行ったり来たりするような使い方をしてしまうと、成分に鉄を含んでいるので粘土で除去した鉄粉による傷が新たに生まれてしまうので、一方向へ撫でるように行うのが大切です。手で撫でて引っかかる感じが無くなればこの工程は終了です。

4)コンパウンドによる磨き作業

続いてコンパウンドによる磨き作業です。これは先に触れたウォータースポットによる浸食や細かい傷などの凹凸を均一にする目的があります。ただし、研磨するという工程である以上はできるだけ薄く削らないと不要な傷を増やしたり、傷を広げることに繋がってしまうのでコンパウンドはできるだけ粒子が細かいコンパウンド剤を使用することがうまくできるコツです。

また、施工方法については幅広く全体をやってしまうと均一にするために不要に削ることになりかねないので、一定の正方形を考えながら小さい面積でやっていくのがおすすめです。
ちなみに、コンパウンド剤は乾きやすいので、削ったらすぐに拭き上げて傷が残っていたらまた削って噴き上げるのがいいです。このためにも、小さな面積で区切って行う方法をお勧めしています。

意外と力のいる作業ですし、区切りながらじわじわやると長時間かかる工程でもあります。電動ポリッシャーがあれば均一な圧をかけながら時間も短縮できますので、検討されてみて下さい。

5)ボディ全体の水洗い

ここまでの工程では全て「残留物」が発生します。それらをしっかりと洗い流す為の水洗いになります。

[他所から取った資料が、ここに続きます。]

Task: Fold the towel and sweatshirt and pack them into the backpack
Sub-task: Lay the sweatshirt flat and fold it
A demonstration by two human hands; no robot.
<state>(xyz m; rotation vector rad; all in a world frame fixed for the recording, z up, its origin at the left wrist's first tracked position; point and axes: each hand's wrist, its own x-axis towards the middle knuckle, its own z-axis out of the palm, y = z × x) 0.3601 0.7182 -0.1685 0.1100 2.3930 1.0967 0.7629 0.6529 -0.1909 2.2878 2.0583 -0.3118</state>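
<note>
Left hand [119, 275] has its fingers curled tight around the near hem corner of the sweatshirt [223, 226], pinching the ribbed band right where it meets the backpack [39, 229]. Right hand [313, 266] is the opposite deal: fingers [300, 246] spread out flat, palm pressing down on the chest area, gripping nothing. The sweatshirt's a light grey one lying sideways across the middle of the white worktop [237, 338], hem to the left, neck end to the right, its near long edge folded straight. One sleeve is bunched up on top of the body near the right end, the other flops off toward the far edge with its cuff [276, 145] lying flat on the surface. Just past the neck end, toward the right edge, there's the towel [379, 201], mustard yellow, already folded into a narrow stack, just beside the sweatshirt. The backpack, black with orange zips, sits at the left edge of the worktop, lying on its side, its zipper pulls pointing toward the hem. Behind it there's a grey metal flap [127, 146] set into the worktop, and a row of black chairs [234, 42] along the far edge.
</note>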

カーシャンプーなども残留物になりかねないので水を使いますが、マイクロファイバークロスで優しく撫でながら水で流すとより残留物を綺麗に洗い流すことが出来ます。

6)拭き取り・エアブロー

拭き取りをしっかりと行います。水分が残った状態でコーティング剤を塗布してもまたウォータースポットが出来る原因になりますし、コーティング剤と塗装をピタっと密着させないとコーティングの効果も薄れます。エアブローが使えるのであればいいですが、なければしっかりと拭き取りを行いましょう。

7)脱脂

今までの液剤にも油分を含んだものもあり、またこれまでボディに施してきたワックスやコーティングをいったんリセットするための工程です。リセットすることによって、コーティングと塗装面の第三層を密着するための工程でもあります。専用脱脂材を含ませたクロスでコンパウンドと同じように小さく区切って溶剤で脱脂を行い、すぐに拭き上げます。ムラがないようによく確認しながら行いましょう。

8)マスキング(プラスチック、ゴム、ガラス部分)

コーティング剤にもよりますが、プラスチック・ゴム・ガラス部分にコーティング剤がかからないようにマスキングテープで養生します。

9)ガラスコーティング

ガラスコーティング剤は値段も種類も施工方法も様々です。主にスポンジで塗布していくタイプと液体をスプレーして拭き上げるタイプがあります。使うコーティング剤の裏面など使用方法をよく読んでから施工しましょう。
塗布する場合は「塗りムラ」、液体をスプレーする場合は「拭きもれ」がないようにやはり細かく区切って行うのがいいです。

10)乾燥と硬化

自然に乾燥させ、塗膜がしっかりと硬化するのを待ちます。コーティング剤によりますが、硬化に12時間程度かかるものもあります。この工程で一番重要なのは雨や水濡れです。乾く前に濡れてしまうとそこが塗装面との密着を妨げてしまうので、使うコーティング剤から施工時間を逆算して始めるのがよいでしょう。

【DIYでガラスコーティングを施工する方法のまとめ】
長文になりましたが、簡単にまとめると「汚れ・付着物を落とす」「均一にならす」「ムラなく塗布する」ことがDIYでガラスコーティングを施工する際のポイントになります。
最初は時間がかかるかもしれませんが、しっかりと行えば3~5年は持ちますし、新車のような美しさになりますので、日頃のお手入れも楽になります。この記事が快適なカーライフのお役に立てれば幸いです。